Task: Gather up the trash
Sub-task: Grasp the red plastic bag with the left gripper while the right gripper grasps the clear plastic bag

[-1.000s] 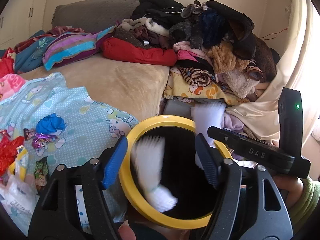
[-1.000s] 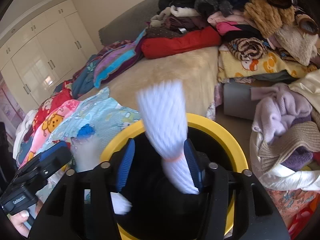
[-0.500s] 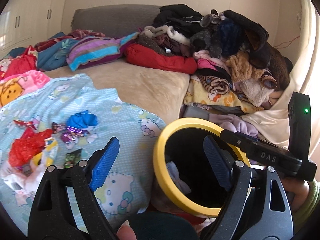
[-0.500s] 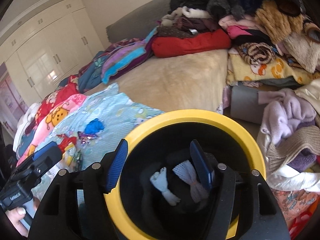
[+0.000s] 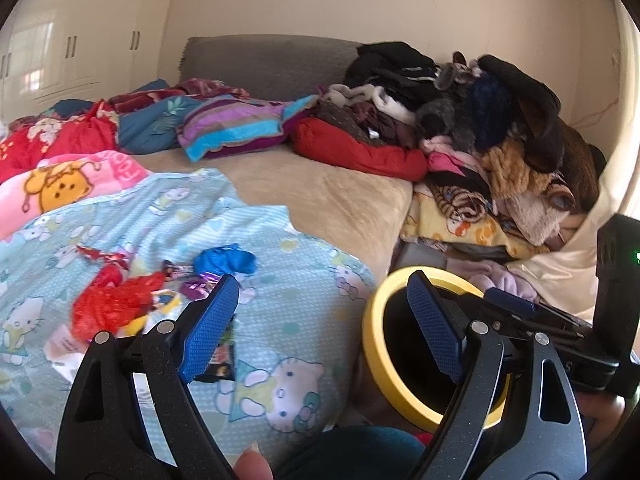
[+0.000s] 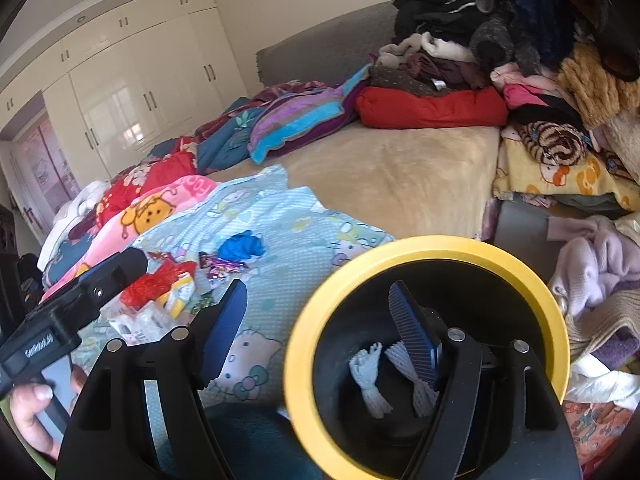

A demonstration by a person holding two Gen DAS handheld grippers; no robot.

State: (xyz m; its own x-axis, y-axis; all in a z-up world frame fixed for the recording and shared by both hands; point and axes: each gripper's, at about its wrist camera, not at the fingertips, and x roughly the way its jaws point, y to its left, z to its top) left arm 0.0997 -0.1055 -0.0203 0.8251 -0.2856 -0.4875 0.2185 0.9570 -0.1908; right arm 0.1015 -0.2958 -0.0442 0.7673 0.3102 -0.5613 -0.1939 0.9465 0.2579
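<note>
A yellow-rimmed black bin [image 6: 520, 276] stands beside the bed; it also shows in the left wrist view [image 5: 374, 344]. Two white foam nets [image 6: 370, 380] lie at its bottom. Loose trash lies on the light blue Hello Kitty sheet [image 5: 288, 320]: a red plastic wrapper [image 5: 112, 308], a blue crumpled piece [image 5: 226, 260], shiny candy wrappers [image 6: 222, 264] and white packets [image 6: 136, 326]. My left gripper [image 5: 320, 332] is open and empty, between the trash and the bin. My right gripper [image 6: 316, 332] is open and empty, its right finger over the bin mouth.
The beige bed surface [image 5: 340, 196] lies beyond the sheet. A tall pile of clothes and blankets [image 5: 480, 120] stands at the right. Pillows and quilts [image 5: 232, 124] lie along the grey headboard. White wardrobes [image 6: 140, 92] line the left wall. Clothes [image 6: 600, 264] lie beside the bin.
The white foam nets dropped from the grippers into the bin. Both grippers have swung left, bringing the trash on the sheet more into view.
</note>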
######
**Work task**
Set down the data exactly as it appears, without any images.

**Answer to the exercise**
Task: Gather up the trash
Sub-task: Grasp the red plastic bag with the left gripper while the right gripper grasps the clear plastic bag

[-1.000s] 
[-1.000s] 
[-0.500s] 
[-0.500s] 
[+0.000s] 
[+0.000s] 

A demonstration by a person holding two Gen DAS handheld grippers; no robot.

State: (xyz m; its own x-axis, y-axis; all in a z-up world frame fixed for the recording and shared by both hands; point and axes: each gripper's, at about its wrist camera, not at the fingertips, and x roughly the way its jaws point, y to its left, z to its top) left arm 0.0997 -0.1055 -0.0203 0.8251 -0.2856 -0.4875 0.2185 0.9570 -0.1908; right arm 0.1015 -0.2958 -0.0442 0.7673 0.3102 -0.5613 -0.1939 0.9465 0.2579
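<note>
A yellow-rimmed black bin [image 6: 520, 276] stands beside the bed; it also shows in the left wrist view [image 5: 374, 344]. Two white foam nets [image 6: 370, 380] lie at its bottom. Loose trash lies on the light blue Hello Kitty sheet [image 5: 288, 320]: a red plastic wrapper [image 5: 112, 308], a blue crumpled piece [image 5: 226, 260], shiny candy wrappers [image 6: 222, 264] and white packets [image 6: 136, 326]. My left gripper [image 5: 320, 332] is open and empty, between the trash and the bin. My right gripper [image 6: 316, 332] is open and empty, its right finger over the bin mouth.
The beige bed surface [image 5: 340, 196] lies beyond the sheet. A tall pile of clothes and blankets [image 5: 480, 120] stands at the right. Pillows and quilts [image 5: 232, 124] lie along the grey headboard. White wardrobes [image 6: 140, 92] line the left wall. Clothes [image 6: 600, 264] lie beside the bin.
The white foam nets dropped from the grippers into the bin. Both grippers have swung left, bringing the trash on the sheet more into view.
</note>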

The answer has been supplied in full.